Present each line of the entries below that holds the word "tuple".

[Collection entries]

# # # # # # #

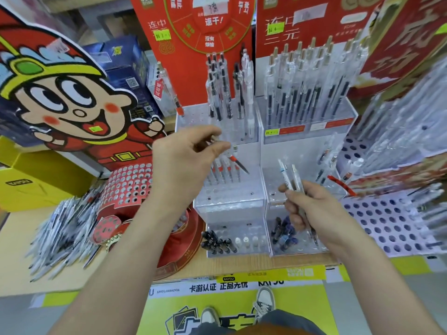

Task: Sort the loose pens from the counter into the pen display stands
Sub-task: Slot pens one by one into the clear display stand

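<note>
Pen (pixel 235 160) pinched in left hand (pixel 183 163) slants tip-down toward the right, just above hole rows of the clear stand (pixel 229 204). Right hand (pixel 314 213) grips spare pens (pixel 287 176) upright, farther right. Left hand is nearer the holes.

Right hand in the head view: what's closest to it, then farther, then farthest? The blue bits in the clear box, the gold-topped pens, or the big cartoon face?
1. Blue bits: in the clear box just below the right hand, slightly to its left.
2. Gold-topped pens: standing at the back, straight ahead.
3. Cartoon face: far off on the left.
</note>
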### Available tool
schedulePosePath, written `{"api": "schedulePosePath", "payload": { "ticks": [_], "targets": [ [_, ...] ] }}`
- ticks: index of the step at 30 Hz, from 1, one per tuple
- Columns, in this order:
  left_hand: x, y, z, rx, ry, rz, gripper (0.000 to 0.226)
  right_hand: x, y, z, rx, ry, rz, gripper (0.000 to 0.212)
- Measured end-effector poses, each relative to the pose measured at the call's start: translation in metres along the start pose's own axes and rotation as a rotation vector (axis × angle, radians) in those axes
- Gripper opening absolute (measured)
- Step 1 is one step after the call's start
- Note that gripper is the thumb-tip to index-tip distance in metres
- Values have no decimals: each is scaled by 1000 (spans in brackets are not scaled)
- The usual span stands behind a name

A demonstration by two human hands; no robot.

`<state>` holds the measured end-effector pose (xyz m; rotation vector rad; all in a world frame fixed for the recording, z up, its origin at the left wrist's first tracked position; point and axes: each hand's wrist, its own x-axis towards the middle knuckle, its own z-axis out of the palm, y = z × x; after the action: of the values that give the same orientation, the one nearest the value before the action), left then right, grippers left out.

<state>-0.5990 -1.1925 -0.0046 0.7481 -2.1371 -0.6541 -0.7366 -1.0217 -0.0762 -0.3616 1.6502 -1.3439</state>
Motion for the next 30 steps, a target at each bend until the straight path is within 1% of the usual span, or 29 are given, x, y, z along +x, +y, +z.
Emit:
{"api": "schedulePosePath", "payload": {
  "ticks": [2,4,10,13,18,20,21,23,24,25,27,28,30],
  "targets": [
    [2,-3,12,79,-32,124,26,-1,2,2,25,-3,2,14],
    [2,-6,21,135,-48,194,27,-2,4,3,52,-11,7,14],
    [-2,-15,35,255,-82,285,24,-3,7,3,62,-24,9,15],
    [0,-16,38,305,-143,347,24,-4,6,3,84,-44,6,17],
    [9,-18,45,327,-296,510,32,-4,2,6,120,-99,-30,18],
    [8,-21,47,337,-321,521,33,-3,2,7,152,-117,-43,19],
    [8,-22,48,341,-313,517,34,-2,2,7,177,-130,-42,20],
    [10,-22,49,344,-263,498,30,0,1,7,226,-157,-23,36],
    [10,-22,50,338,-232,463,26,0,2,7,242,-170,-15,44],
    [10,-21,51,325,-199,406,23,0,2,7,248,-181,-14,48],
    [8,-21,54,304,-134,311,21,0,2,7,257,-197,-17,44],
    [7,-22,56,311,-109,308,22,0,3,7,264,-201,-15,39],
    [4,-25,60,334,-73,384,21,0,3,7,279,-205,-10,30]
  ]
}}
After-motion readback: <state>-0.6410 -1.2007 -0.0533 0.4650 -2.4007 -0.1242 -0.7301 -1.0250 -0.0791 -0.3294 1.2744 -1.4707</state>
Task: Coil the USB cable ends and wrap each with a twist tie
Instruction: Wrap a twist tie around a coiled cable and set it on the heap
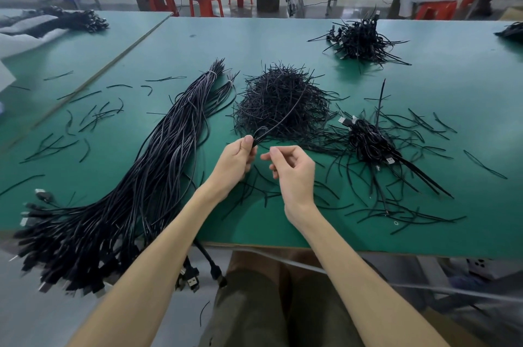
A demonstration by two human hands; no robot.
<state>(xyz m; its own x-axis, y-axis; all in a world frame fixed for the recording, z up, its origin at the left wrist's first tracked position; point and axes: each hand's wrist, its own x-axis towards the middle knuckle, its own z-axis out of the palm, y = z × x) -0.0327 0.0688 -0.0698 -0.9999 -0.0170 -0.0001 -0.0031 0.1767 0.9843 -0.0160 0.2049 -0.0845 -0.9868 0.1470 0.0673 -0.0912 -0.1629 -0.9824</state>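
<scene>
Green matting covers the work table (424, 108) at which you sit, both forearms reaching forward from the near edge. Your left hand (236, 162) is raised just above the mat with the wrist bent upward, the thumb uppermost and pressed against the curled fingers, pinching the base of a small loop formed in one black USB cable (266, 129). From this loop the cable's long axis runs away from you and to the right, rising over the loose pile of twist ties (283, 97) at the table's centre; its far end is lost among them. Your right hand (293, 169) hovers just beside the left, apart from it, palm turned leftward, fingers loosely curled, thumb and forefinger pointing toward the loop and gripping nothing that shows. Left of your arms lies a long bundle of cables (152, 165), its axis diagonal, the plugs hanging over the near edge and the bare ends tied at the far end. Right of your hands sits a heap of coiled cables (368, 142) amid scattered ties; a second heap (359, 38) lies farther off.
</scene>
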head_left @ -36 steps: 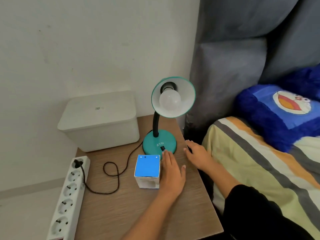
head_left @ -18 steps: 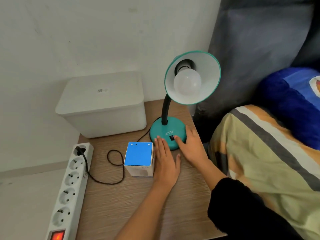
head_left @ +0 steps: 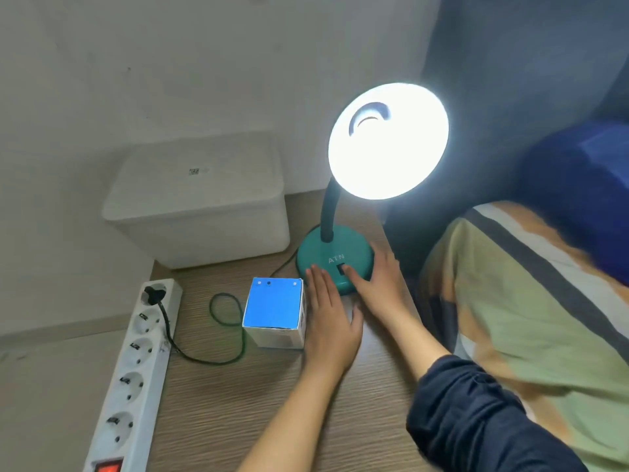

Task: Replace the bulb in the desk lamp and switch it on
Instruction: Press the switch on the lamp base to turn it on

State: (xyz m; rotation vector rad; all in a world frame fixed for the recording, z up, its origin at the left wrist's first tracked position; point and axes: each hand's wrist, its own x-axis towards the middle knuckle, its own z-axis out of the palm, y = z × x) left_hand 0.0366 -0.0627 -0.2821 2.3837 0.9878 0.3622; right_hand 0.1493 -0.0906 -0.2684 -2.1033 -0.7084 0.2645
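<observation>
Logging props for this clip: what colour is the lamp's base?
Teal, with "ATN" lettering: the lamp base, clearest in the head view.

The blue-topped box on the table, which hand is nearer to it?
Left. The left hand lies flat right beside the blue-topped box; the right hand rests farther off on the lamp base.

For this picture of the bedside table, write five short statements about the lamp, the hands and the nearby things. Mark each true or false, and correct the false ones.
1. The desk lamp is lit. True.
2. The right hand rests on the lamp's base. True.
3. The left hand holds a bulb. False: it lies flat and empty beside the blue-topped box.
4. The lamp's cord is unplugged. False: it is plugged into the power strip.
5. The box lies on the bed. False: it stands on the table.
</observation>
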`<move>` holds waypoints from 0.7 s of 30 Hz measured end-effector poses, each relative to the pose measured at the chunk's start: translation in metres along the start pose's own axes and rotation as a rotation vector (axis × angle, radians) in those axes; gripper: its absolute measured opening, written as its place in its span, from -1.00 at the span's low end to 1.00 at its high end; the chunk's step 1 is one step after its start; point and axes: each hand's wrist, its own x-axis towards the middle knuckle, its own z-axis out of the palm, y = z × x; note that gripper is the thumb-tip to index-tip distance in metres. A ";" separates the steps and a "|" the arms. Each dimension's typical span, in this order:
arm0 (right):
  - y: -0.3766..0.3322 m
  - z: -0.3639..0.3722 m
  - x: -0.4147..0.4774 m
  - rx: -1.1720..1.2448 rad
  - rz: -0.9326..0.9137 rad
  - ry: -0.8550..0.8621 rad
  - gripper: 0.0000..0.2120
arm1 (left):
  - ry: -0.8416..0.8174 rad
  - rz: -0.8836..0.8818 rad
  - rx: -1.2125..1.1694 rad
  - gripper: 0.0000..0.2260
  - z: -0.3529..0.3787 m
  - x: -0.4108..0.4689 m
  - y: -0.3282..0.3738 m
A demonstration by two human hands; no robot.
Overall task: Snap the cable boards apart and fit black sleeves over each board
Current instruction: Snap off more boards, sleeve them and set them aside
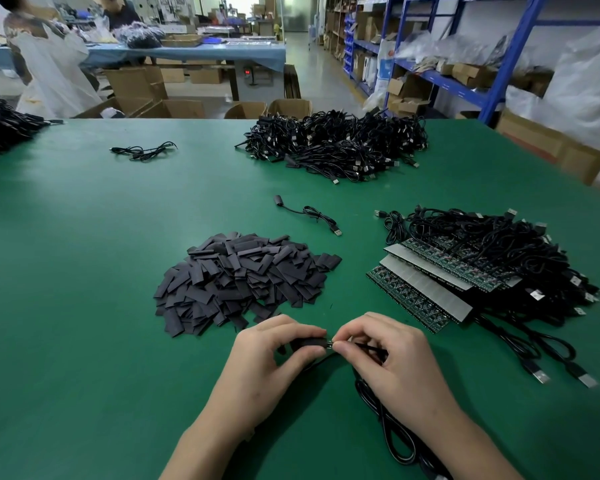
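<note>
The left grip (271,355) is clenched round a black sleeve (309,342), thumb underneath and fingers curled over the top. The sleeve's open end faces the right grip (385,355). The right grip pinches a black cable (381,415) between thumb and forefinger, right at its tip, which meets the mouth of the sleeve in the narrow gap between the two grips. The small board at that tip is too hidden to make out. From under the right grip the cable trails back in loops toward the person.

Both grips hover low over the green worktop (101,271). Just beyond the left grip lies a loose pile of sleeves (243,278). Beyond and to the right of the right grip, strips of unsnapped boards (426,282) lie stacked aslant, their cables bunched behind them. Farther out, between the two grips' line of reach, a single cable (309,214) lies alone, and well past it sits a large heap of cables (336,143).
</note>
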 end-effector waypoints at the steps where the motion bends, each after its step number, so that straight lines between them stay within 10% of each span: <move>1: 0.000 0.000 0.000 0.002 -0.001 0.000 -0.95 | -0.002 0.001 -0.007 -0.88 0.000 0.000 0.000; 21: -0.001 0.002 0.000 0.052 0.058 0.008 -0.91 | 0.017 0.045 -0.093 -0.87 0.006 0.000 0.002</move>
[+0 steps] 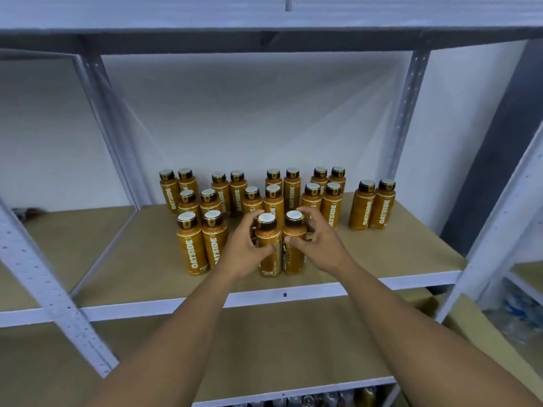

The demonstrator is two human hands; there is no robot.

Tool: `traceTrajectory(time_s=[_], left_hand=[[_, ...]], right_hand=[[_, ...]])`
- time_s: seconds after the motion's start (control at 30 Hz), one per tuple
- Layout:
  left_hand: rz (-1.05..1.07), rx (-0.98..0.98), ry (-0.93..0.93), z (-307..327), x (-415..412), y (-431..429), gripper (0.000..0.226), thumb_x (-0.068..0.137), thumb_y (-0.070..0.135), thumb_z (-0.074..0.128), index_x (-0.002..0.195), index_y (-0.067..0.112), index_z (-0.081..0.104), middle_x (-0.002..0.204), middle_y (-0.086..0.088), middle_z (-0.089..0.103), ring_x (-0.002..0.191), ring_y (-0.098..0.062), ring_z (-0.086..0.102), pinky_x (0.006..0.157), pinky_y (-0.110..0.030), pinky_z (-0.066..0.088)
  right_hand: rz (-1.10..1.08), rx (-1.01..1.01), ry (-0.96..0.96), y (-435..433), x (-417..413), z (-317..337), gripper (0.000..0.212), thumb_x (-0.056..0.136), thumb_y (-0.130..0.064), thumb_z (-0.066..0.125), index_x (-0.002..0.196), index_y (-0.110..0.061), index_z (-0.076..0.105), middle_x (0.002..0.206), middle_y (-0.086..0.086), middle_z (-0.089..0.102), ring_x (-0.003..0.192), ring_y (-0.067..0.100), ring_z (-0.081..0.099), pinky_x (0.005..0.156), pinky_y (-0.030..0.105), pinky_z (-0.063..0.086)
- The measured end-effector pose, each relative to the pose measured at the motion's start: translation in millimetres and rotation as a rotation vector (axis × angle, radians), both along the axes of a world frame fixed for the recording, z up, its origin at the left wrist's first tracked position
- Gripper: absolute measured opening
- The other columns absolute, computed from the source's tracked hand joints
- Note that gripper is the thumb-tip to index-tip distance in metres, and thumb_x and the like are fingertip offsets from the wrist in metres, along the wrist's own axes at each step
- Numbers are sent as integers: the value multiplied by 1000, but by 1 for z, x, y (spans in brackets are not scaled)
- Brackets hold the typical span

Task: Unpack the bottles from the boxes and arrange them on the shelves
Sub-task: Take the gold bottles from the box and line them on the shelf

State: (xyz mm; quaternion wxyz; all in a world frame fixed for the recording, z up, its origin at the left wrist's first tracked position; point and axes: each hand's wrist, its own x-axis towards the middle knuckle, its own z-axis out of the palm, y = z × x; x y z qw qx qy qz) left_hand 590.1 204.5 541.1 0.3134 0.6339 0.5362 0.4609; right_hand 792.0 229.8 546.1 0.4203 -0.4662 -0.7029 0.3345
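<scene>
Progress: roughly twenty bottles [362, 207] already upright on middle shelf [396, 257], paired in rows from back wall forward. Newest pair stands near front edge, just beside front-left pair [192, 245]. Boxes out of view, so remaining stock unknown; judged mid-task.

Hands: both arms reach forward. Left hand [245, 249] curls round left bottle [268, 248]; right hand [318, 245] pinches right bottle [293, 239], thumb in front, fingers arched behind. The two bottles touch, bases on shelf.
</scene>
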Motion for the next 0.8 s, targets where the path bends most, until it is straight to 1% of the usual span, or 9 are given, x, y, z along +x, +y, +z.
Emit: traceTrajectory(time_s=[0.1,0.23,0.33,0.43,0.53,0.6,0.67,0.73,0.8], left_hand=[[17,3,0,1,-1,5,82,80,10,84,142,44,42,137,17,58,132,-8,53,111,-46,46],[27,-8,-8,-1,-1,8,82,82,10,82,145,41,40,139,17,56,134,-8,50,114,-47,44],[-6,-22,14,0,-3,8,82,82,19,83,148,41,38,144,16,53,137,-10,47,114,-48,44],[-9,-22,25,15,-3,5,75,90,30,76,151,42,35,149,18,44,140,-9,41,116,-41,39],[36,-42,12,38,-4,10,49,103,31,56,149,40,40,149,10,48,138,-13,43,117,-42,38],[33,-42,1,49,-7,17,32,107,31,46,134,46,54,144,9,55,136,-12,47,118,-45,36],[22,-71,2,54,-11,23,31,107,28,44,121,46,64,139,10,60,134,-10,50,118,-45,36],[-4,-129,11,53,-12,28,30,105,26,46,117,41,69,135,10,62,131,-11,52,116,-46,39],[-27,-197,-17,47,-10,28,28,105,24,50,116,38,71,133,10,63,127,-13,55,114,-45,43]], right_hand=[[43,-12,-15,11,-2,3,68,84,-24,82,137,-40,43,138,-15,58,126,1,52,104,27,44],[73,-9,-4,17,0,2,69,83,-25,83,138,-38,43,130,-22,57,121,-3,51,99,21,43],[110,-16,-4,19,3,1,72,82,-37,83,141,-41,42,138,-19,53,126,-1,47,99,22,41],[112,-24,6,22,7,11,62,91,-50,68,145,-42,39,143,-18,50,128,3,45,97,26,40],[128,-53,50,34,12,31,41,102,-40,55,142,-38,47,141,-11,55,127,7,50,101,30,46],[179,-60,32,44,13,44,34,104,-31,53,137,-34,56,136,-11,61,127,7,53,109,38,45],[244,-76,-25,50,13,54,30,103,-23,53,131,-30,63,129,-12,64,122,3,55,108,35,44],[315,-108,-97,52,13,59,29,102,-15,54,126,-27,66,122,-14,65,115,-2,56,100,27,45],[355,-136,-143,53,13,58,32,101,-11,56,127,-23,68,121,-12,67,114,2,59,98,24,46]])
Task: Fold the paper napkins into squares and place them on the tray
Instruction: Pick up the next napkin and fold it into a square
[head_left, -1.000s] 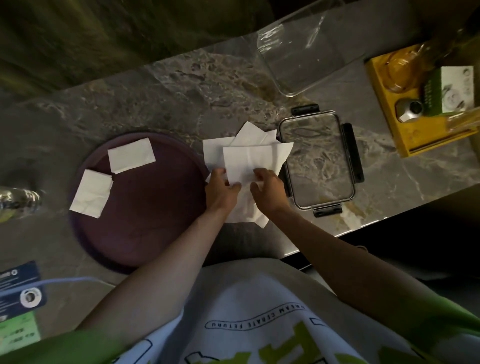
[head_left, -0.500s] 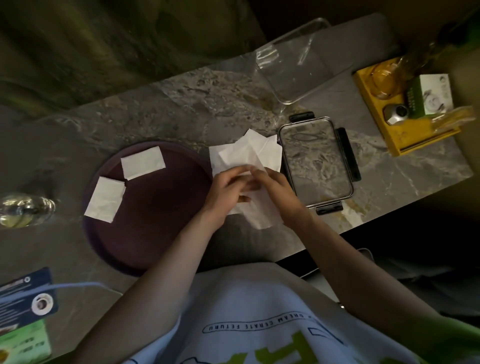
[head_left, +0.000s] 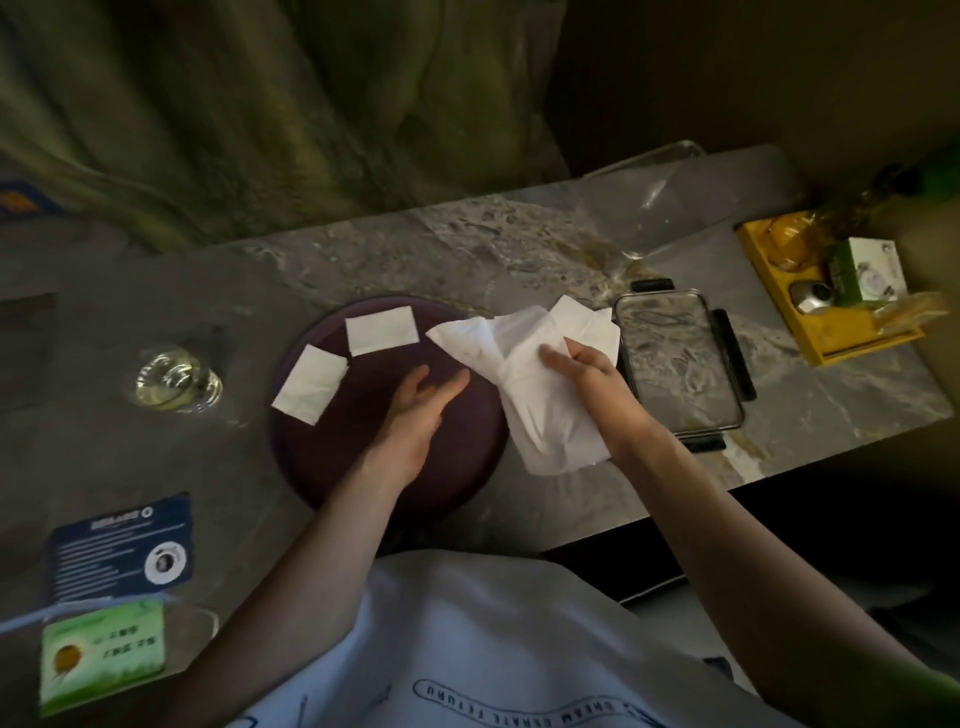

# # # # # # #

- ANSWER SPACE:
- ticks: index of the step at 30 Hz, from 1, one per tuple
- time_s: seconds after the motion's start (control at 30 Hz), one per tuple

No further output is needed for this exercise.